Every line from the one containing "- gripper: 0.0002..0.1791" to the one containing "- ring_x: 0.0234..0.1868" in the records below, both included, must be set down exactly, and no other line.

**Data listing:**
· · · · · · ·
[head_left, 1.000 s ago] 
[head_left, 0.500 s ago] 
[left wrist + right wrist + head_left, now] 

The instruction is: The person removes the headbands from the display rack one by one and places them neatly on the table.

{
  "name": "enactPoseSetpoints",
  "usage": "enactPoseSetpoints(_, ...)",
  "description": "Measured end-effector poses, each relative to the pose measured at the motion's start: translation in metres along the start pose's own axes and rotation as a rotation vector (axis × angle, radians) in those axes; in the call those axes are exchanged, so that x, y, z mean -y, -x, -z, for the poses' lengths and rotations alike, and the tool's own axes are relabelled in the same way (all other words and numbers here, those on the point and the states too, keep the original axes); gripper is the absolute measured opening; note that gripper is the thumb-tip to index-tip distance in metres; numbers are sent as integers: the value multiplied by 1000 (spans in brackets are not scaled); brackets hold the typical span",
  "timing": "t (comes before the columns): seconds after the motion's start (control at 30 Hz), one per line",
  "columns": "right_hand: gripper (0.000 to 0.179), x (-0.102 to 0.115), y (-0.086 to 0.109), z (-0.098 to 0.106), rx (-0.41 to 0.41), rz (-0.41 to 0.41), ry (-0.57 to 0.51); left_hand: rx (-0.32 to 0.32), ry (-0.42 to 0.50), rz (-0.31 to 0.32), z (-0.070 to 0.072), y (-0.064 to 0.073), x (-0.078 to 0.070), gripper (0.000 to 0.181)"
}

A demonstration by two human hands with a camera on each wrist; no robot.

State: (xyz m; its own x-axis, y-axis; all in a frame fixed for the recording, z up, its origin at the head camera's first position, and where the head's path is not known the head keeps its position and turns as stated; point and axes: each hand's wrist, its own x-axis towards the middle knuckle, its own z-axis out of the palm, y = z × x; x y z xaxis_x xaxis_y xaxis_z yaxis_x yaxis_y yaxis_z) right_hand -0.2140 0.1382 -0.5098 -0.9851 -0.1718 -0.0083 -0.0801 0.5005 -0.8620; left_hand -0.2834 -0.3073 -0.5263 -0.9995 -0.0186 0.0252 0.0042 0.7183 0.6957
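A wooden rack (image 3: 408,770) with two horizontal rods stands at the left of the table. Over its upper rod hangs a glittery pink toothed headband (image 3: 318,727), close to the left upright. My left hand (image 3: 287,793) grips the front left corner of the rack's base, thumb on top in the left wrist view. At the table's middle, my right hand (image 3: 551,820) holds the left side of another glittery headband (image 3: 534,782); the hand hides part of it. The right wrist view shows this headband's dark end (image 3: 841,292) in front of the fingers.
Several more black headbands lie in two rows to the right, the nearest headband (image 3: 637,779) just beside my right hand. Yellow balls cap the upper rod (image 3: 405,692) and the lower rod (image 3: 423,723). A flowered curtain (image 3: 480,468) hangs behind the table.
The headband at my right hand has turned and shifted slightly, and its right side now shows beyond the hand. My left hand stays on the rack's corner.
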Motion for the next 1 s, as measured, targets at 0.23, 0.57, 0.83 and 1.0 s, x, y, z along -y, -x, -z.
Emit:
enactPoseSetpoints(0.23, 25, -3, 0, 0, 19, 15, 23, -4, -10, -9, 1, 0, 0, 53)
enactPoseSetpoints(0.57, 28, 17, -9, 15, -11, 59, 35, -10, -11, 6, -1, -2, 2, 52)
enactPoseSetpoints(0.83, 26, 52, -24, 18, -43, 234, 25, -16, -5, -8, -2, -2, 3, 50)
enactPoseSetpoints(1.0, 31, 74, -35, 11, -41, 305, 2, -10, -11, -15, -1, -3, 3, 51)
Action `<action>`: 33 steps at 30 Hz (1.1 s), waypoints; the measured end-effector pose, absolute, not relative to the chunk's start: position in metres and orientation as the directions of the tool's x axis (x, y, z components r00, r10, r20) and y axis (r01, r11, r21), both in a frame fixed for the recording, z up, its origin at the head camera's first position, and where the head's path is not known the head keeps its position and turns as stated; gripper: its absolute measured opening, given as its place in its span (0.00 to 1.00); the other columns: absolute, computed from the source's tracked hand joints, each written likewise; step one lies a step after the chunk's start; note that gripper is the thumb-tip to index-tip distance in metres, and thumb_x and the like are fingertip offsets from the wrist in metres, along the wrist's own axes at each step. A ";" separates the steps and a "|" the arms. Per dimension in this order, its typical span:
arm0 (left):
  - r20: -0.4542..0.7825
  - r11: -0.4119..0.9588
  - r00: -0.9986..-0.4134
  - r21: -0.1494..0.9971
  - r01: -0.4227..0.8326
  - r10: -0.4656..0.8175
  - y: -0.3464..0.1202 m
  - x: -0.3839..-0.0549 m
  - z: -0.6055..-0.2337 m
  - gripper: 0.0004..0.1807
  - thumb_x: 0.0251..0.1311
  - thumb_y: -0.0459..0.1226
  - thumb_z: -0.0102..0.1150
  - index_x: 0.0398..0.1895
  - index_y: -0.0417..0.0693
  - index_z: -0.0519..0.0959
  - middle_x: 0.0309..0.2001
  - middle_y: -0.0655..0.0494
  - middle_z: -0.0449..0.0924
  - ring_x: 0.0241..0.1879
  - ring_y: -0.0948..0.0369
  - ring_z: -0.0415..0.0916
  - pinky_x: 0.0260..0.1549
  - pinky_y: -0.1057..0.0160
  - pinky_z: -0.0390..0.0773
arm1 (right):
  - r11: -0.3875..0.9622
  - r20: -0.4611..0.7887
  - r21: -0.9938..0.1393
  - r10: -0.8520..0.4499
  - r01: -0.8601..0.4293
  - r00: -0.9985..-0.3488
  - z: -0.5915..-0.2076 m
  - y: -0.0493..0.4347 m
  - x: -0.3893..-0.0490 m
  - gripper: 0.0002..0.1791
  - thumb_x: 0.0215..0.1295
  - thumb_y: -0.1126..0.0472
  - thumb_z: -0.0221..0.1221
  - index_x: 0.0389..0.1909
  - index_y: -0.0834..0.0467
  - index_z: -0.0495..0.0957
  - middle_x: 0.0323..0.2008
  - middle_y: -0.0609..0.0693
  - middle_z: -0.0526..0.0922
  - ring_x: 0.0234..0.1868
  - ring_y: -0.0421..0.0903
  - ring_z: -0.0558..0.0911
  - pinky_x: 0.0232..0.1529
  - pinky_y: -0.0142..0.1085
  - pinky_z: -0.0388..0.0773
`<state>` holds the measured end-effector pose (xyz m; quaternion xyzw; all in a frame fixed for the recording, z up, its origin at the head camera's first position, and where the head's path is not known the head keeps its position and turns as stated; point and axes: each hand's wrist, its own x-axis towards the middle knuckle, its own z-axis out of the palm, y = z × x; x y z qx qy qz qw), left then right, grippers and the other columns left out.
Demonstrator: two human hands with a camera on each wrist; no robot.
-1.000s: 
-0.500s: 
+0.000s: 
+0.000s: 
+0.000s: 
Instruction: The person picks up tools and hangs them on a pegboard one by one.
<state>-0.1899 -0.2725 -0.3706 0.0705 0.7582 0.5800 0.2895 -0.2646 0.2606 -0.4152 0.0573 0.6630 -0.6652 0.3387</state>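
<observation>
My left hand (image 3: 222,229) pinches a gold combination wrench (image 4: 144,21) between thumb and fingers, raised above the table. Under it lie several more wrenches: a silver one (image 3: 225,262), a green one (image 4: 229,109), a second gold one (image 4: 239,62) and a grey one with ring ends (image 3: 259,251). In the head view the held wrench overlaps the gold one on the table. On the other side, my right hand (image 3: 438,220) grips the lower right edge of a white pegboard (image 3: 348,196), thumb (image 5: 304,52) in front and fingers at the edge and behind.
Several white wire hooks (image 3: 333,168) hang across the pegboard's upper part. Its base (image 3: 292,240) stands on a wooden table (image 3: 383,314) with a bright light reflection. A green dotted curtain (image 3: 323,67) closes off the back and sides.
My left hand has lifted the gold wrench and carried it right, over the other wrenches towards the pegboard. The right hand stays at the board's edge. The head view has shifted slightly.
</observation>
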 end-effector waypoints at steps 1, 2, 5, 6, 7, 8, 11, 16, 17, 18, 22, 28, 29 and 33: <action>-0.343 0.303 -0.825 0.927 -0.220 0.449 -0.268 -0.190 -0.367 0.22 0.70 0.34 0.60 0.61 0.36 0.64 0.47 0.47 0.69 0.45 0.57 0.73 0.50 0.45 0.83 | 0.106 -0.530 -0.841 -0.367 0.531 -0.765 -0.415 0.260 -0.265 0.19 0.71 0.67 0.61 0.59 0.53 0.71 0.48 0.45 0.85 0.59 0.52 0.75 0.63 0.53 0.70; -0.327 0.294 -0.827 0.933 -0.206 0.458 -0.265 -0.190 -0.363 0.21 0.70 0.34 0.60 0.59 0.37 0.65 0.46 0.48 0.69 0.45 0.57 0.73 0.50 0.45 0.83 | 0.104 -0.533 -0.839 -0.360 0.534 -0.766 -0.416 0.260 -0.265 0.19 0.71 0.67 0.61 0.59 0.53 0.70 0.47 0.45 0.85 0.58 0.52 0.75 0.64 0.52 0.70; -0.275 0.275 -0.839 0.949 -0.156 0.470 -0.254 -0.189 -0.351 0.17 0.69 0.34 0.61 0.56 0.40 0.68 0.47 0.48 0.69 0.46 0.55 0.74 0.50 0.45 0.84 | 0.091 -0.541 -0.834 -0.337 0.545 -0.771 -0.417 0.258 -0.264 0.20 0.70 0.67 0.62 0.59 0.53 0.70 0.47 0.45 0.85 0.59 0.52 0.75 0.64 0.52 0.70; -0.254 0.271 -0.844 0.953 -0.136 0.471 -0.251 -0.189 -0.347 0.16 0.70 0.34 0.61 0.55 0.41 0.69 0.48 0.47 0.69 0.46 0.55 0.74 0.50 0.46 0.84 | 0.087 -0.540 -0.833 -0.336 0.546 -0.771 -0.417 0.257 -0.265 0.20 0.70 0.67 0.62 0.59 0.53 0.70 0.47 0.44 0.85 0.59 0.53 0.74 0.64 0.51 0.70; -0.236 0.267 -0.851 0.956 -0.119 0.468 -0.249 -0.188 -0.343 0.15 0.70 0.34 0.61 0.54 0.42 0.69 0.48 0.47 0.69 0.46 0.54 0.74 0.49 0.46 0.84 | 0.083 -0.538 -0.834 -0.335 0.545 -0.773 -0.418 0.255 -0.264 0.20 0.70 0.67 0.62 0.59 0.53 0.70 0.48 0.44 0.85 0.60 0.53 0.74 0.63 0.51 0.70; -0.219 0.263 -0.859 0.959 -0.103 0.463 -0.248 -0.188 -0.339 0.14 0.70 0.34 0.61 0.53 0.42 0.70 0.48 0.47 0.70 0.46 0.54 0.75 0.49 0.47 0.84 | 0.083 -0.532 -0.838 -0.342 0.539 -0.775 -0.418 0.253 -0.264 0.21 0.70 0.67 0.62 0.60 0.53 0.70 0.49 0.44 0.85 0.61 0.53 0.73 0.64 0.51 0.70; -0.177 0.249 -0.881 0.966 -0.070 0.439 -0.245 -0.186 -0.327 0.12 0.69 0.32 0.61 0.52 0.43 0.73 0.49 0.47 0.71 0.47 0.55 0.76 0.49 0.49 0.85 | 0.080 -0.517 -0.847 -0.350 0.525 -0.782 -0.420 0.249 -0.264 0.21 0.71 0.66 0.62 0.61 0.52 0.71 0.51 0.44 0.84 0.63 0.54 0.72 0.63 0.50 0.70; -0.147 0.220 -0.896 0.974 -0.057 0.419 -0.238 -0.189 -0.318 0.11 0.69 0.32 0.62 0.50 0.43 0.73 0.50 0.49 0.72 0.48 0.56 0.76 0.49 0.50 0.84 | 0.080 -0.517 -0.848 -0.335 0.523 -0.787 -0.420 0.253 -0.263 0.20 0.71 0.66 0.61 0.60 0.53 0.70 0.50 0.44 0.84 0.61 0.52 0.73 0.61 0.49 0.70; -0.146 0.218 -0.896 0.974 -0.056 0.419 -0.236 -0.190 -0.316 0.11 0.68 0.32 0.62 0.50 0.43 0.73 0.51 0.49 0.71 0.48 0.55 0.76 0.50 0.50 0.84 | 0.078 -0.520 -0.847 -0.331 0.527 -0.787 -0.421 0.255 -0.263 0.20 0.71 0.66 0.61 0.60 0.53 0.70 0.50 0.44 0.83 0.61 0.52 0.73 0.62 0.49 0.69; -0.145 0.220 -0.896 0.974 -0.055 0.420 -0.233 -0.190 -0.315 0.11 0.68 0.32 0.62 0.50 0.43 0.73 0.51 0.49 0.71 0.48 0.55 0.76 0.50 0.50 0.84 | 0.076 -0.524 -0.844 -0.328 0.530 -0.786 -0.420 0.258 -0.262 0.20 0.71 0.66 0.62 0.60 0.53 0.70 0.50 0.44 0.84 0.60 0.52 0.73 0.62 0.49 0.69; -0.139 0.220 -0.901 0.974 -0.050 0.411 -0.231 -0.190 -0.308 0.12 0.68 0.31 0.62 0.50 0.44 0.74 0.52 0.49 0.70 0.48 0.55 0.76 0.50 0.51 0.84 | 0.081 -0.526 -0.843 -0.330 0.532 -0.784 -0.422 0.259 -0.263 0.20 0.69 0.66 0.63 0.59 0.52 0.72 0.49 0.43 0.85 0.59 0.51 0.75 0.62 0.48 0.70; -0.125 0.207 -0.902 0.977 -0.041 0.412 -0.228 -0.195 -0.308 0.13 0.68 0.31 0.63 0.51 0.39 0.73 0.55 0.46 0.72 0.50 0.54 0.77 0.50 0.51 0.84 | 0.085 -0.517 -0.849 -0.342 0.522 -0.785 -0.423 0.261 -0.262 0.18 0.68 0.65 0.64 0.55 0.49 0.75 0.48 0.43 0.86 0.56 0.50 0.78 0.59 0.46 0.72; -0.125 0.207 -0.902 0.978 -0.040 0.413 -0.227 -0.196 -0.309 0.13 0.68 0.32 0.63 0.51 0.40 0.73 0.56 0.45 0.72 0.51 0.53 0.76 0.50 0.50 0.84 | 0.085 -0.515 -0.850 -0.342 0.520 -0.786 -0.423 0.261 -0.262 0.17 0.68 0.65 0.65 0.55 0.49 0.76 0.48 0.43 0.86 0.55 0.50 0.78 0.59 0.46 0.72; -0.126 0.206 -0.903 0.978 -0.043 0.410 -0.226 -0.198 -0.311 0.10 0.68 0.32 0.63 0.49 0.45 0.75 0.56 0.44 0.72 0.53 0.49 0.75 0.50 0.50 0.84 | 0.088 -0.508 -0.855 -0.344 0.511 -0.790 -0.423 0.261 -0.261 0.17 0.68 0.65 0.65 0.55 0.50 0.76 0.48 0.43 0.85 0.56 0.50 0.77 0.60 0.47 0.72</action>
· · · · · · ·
**Reply to the exercise:**
  - gripper: 0.0002..0.1791
  - thumb_x: 0.0215..0.1295
  - thumb_y: -0.1126..0.0472
  - thumb_z: -0.0221..0.1221
  - index_x: 0.0389..0.1909
  - index_y: -0.0834..0.0467
  - index_z: -0.0495..0.0957
  - middle_x: 0.0323..0.2008
  - middle_y: -0.0609..0.0693
  - middle_z: -0.0526..0.0922
  - ring_x: 0.0234..0.1868

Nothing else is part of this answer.